Latar belakang petarung MMA boleh berbeda-beda, yang menyatukan kami adalah kamu menaati kode etik yang sama. Jadi, MMA itu bukan ajang bikin lawan babak belur belaka. MMA itu kelihatannya acak dan enggak ada aturannya. Padahal, di atas ring dan di tempat latihan, kami punya aturan yang ketat. Tentu saja, ada petarung yang menunjukkan agresif banget seakan-akan dia punya dendam pribadi dengan musuhnya, tapi itu dilakukan berdasarkan aturan. Terdapat jenis tendangan, pukulan dan teknik yang disepakati boleh digunakan di ring dan ada juga yang dilarang digunakan. Misalnya, dalam posisi grappling, saya memperkenankan musuh saya mencengkeram leher saya, tapi bukan untuk mencekik saya sampai mati.

Ada kesan banyak petarung MMA punya pandangan politik sayap kanan?
Di dunia MMA ada petinju dari seluruh spektrum politik. Ada yang bego di antara kami, tapi ada juga yang sangat cerdas. Jika kamu berada di daerah yang memang ada banyak Neo-Nazi, kamu pasti akan bertemu sama mereka. Tapi saya enggak bisa nebak ada berapa di keseluruhan dunia MMA. Saya sendiri juga punya keturunan migran, tapi saya belum pernah mengalami diskriminasi di event-event MMA. MMA itu memang kompetitif; politik enggak ada tempatnya disini. Kalau ada yang memakai simbol-simbol kontroversial, mereka enggak bakal dikasih hadir di event seperti ini.
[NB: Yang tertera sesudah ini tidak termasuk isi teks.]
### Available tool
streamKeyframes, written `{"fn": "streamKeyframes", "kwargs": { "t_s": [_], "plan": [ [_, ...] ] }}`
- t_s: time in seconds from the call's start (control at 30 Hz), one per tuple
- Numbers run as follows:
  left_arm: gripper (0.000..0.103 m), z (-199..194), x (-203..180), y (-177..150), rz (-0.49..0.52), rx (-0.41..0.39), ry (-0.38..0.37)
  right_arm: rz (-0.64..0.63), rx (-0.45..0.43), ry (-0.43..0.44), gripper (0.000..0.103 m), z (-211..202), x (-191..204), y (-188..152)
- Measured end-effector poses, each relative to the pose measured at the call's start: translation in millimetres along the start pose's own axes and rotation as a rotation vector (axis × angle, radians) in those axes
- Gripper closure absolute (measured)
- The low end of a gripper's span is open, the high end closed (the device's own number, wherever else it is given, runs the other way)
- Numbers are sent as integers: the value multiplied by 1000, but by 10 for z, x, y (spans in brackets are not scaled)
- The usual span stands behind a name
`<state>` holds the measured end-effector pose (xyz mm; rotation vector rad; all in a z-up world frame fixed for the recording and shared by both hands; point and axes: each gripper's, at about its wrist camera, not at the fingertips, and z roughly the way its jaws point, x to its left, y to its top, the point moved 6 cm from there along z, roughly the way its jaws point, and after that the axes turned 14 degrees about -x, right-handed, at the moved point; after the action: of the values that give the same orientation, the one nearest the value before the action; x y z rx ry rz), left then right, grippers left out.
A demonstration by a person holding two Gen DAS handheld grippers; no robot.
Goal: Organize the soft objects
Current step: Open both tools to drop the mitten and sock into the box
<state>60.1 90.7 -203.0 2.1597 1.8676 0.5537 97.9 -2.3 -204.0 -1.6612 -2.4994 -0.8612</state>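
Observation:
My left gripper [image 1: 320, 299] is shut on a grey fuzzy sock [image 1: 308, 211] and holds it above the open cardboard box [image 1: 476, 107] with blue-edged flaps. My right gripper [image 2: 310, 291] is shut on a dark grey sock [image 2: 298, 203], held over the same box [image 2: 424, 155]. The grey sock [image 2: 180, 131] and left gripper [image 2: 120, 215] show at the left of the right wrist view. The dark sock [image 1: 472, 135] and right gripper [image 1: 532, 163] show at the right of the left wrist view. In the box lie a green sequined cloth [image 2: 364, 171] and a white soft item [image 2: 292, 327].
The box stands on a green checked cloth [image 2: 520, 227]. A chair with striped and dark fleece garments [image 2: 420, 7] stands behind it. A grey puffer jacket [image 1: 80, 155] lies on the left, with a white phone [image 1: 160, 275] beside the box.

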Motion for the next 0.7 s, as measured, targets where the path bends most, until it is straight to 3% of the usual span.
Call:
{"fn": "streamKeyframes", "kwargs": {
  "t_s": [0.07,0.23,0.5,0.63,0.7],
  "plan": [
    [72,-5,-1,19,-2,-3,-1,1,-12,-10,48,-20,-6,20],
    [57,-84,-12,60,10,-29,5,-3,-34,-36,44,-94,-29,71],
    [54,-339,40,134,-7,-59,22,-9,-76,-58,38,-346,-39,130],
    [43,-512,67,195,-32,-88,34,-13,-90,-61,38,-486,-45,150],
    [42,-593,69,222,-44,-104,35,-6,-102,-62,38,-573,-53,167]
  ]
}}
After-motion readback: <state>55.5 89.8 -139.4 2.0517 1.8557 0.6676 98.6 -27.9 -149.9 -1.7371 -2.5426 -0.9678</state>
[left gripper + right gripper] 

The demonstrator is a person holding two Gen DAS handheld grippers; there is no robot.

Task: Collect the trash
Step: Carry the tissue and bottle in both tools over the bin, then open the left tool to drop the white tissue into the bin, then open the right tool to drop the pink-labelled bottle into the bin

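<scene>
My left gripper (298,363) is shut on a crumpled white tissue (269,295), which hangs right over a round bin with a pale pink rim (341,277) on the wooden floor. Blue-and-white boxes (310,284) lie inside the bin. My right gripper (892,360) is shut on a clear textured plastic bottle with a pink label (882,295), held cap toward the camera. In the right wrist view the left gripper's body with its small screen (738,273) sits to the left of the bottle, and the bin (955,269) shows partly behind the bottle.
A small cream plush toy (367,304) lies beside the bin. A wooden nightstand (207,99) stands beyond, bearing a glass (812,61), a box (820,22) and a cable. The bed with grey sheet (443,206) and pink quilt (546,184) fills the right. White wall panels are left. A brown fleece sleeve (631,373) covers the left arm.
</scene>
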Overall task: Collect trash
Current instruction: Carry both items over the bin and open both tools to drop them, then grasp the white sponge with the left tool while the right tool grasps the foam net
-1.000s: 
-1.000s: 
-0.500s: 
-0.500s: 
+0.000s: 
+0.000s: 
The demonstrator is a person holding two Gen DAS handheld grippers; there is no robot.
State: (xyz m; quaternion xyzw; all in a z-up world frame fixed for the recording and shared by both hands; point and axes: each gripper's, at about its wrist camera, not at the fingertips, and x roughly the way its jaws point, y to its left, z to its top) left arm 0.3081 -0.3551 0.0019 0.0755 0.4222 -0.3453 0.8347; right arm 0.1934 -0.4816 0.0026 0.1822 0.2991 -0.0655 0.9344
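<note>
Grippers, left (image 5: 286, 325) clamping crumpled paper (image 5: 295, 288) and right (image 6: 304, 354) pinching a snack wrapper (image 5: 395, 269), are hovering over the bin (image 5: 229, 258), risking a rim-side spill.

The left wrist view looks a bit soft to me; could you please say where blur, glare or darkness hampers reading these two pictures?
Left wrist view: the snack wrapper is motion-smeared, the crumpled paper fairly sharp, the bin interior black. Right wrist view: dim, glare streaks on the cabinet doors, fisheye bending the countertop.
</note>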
Apakah uang yang kamu hasilkan sepadan sama pengalaman rutin bonyok dan ditonjok?
Demi uangnya sih, enggak. Uang yang saya hasilkan bisa menghidupi saya, tapi kalau seandainya aku bisa meninju lebih baik, penghasilan saya pasti lima kali lipat. Kalau orang memilih MMA demi uang, mereka salah pilih. Kalau jadi petarung, kamu memilih MMA karena mau bertarung, karena cinta sama aktivitas bertarung.

1533891083042-namaste-2
Kraniotakes pose sembari memakai pengaman gigi. Foto oleh Artur Lik

Kondisi badan atau organ dalammu sekacau apa sekarang setelah rutin berantem?
Untuk orang yang udah bermain olahraga kompetitif selama lebih dari sepuluh tahun, badan saya OK kok. Di ring kami membedakan umur yang sebenarnya dengan umur di ring. Misalnya, ada perbedaan antara seseorang yang umurnya 30 tahun, tapi baru mulai MMA, dan seseorang yang umurnya 30 tapi sudah ikut event tinju 40 kali. Seorang petarung yang bisa mengalahkan lawannya dan juga menerima hits yang banyak, umurnya lebih tua di ring. Petinju heavyweight itu dapat bertinju sebaik-baiknya pada umur 30-an, jadi saya akan menyerah ketika saya sudah enggak bisa nyusul sama yang lebih muda.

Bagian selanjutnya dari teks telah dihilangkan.